本作品における山本ヤマトの挿絵は髪の毛、洋服など他の作品よりもベタ塗を多用。登場人物に女性が多いので必要以上にハーレム感が漂いがちな分、白・黒というハッキリしたコントラストが本来のストーリーを引き立てています。
前世という少し幻想的なものと、しっかりとした頭脳の両面を堪能できる、読みごたえのある一冊です。
原作・ 片山憲太郎の「紅」シリーズ6作目です。同じく片山作の『電波的な彼女』と世界観、登場人物がクロスオーバーしています。
主人公は揉め事処理屋・紅真九郎(くれないしんくろう)。新年、裏十三家の一つ、「崩月家」で夕乃たちとのんびりした正月を過ごしていた真九郎の元にお見合いの話が舞い込みます。その相手とは裏十三家の筆頭「歪空家」の一人娘で……。
- 著者
- 片山 憲太郎
- 出版日
- 2014-12-19
小説だけでなく、漫画、ドラマCD、アニメ、インターネットラジオなどたくさんの媒体で発表された作品です。山本ヤマトは小説版とコミック版でイラストを担当しています。
「紅」シリーズとは、自分が被害者となったとある事件がきっかけで揉め事処理屋となった主人公の紅真九郎が、世界屈指の大財閥にして表御三家の御令嬢である小学生・九鳳院紫(くほういんむらさき)と絡みながら、大きな勢力・裏十三家などと闘っていく物語です。
本作『紅 ~歪空の姫~』には、裏十三家の一つである歪空本家、そしてその一人娘である歪空魅空(ゆがみそら みそら)が登場。
シリーズものですが、1作品ずつ完結するストーリーとなりますので、途中からでも十分楽しむことが可能です。一方で財閥である登場人物の名字や関係性などが若干入り組んでいるため、1作目から読み進めたほうがストーリーに入り込みやすい作品でもあります。
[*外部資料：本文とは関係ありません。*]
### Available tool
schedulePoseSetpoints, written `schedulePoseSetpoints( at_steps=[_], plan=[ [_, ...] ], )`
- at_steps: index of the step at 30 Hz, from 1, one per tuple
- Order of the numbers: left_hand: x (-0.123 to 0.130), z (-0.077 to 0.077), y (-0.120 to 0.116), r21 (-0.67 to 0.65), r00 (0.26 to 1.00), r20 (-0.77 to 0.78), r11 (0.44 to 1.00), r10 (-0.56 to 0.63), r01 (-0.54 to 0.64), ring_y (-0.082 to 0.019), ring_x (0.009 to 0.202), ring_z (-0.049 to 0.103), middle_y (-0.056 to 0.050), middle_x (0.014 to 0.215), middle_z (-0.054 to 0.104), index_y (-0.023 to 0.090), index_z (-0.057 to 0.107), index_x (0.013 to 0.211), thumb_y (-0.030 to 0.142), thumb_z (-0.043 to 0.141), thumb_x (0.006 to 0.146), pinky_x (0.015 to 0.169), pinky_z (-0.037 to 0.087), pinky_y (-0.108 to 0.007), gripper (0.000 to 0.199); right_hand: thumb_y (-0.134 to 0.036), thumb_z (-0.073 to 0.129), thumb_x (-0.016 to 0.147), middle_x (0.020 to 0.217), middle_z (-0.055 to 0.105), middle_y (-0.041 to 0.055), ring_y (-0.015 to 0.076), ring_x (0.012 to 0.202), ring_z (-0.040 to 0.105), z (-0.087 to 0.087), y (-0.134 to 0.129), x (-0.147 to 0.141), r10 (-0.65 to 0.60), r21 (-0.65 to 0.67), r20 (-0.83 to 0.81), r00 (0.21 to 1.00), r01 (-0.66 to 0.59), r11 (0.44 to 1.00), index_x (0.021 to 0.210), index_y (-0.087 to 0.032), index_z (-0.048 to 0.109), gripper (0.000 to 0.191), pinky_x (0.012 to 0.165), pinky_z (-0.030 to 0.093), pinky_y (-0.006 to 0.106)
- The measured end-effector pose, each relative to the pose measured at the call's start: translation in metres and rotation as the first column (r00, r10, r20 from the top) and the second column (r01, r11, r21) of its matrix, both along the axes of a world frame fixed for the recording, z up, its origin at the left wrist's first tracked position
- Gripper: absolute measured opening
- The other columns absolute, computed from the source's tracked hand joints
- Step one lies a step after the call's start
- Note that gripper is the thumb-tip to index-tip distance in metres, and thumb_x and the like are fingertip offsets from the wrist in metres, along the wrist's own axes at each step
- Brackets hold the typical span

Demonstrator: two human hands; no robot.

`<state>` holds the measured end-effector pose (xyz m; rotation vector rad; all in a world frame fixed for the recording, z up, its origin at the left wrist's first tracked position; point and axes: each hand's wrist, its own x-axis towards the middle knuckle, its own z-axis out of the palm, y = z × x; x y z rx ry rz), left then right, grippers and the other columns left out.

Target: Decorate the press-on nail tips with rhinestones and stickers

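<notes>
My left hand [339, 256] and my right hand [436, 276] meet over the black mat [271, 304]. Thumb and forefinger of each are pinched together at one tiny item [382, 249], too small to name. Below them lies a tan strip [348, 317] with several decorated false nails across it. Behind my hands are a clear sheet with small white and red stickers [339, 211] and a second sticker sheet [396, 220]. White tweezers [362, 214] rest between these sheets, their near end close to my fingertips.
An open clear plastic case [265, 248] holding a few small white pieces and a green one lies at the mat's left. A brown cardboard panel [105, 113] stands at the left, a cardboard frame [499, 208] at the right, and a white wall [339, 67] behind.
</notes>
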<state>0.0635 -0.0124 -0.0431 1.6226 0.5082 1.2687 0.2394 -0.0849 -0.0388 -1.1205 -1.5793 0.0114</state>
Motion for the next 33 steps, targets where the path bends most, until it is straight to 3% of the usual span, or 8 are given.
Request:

山本ヤマトの挿絵は無駄がない的確なもので、ヒロインの紫が特に愛らしく描かれています。彼女の小学生らしくいやらしさのない純粋な面と、年の割に人生経験を積んでいる少し大人びた面がうまく共存したイラストです。
ぜひシリーズを通して少しリアルで少し非現実的な壮大な世界観を堪能してみてくださいね。
原作・ 多崎 礼によるSF系ファンタジー小説。ストーリーは1巻で完結せず、「第二巻へ続く」という文言で終了します。
この物語の主人公は2人。姫の幻影とともに「文字」を探して旅を続ける本を修繕する少年・アンガスと、1666年にたった1人だけ生まれ「悪魔の子」と呼ばれた「俺」です。
1節ごとにストーリーが切り替わる、2人の目線から紡がれる冒険物語となっています。
- 著者
- 多崎 礼
- 出版日
本作の世界において、文字(スペル)は世界を蝕む邪悪な存在。主人公の1人であるアンガスは、本を修繕するための文字を回収すべく、本の中から現れる「姫」とともに旅を続けています。つまりこの作品の世界観は「本」と「文字」によって成り立っているのです。
……と聞くと、やや文学的で堅苦しいイメージを感じられるかもしれません。しかし、「本」がテーマになっているだけで、登場人物たちの会話は若者的な雰囲気であり、ジャンルはSF系冒険ファンタジーです。
堅苦しそうな題材を使いつつ、ライトノベルの世界観を存分に生かした読みやすいストーリーとなっている本作は、活字に苦手意識のある方でも気軽に手に取ることができるでしょう。
ちなみに山本ヤマトのイラストは、本文中には登場しません。表紙、そして登場人物紹介のみです。人物紹介では鉛筆で描いたラフ画のようなイラストが楽しめます。またカラーで描かれている表紙と口絵は、少し暗めな世界観を演出する、贅沢な書き込みのイラストとなっています。
ぜひ全4巻で文字の世界を堪能してみてくださいね。
コミックも手掛ける絵師・山本ヤマトが挿絵を手掛けるライトノベルを5作ご紹介しました。文章の中で要所にグッと入り込んでくるラノベの挿絵は深く心に差し込んでくる極の画であり、ぜひ堪能していただきたい作品となっています。ぜひ、ライトノベルで山本ヤマトの画を楽しんでみてくださいね。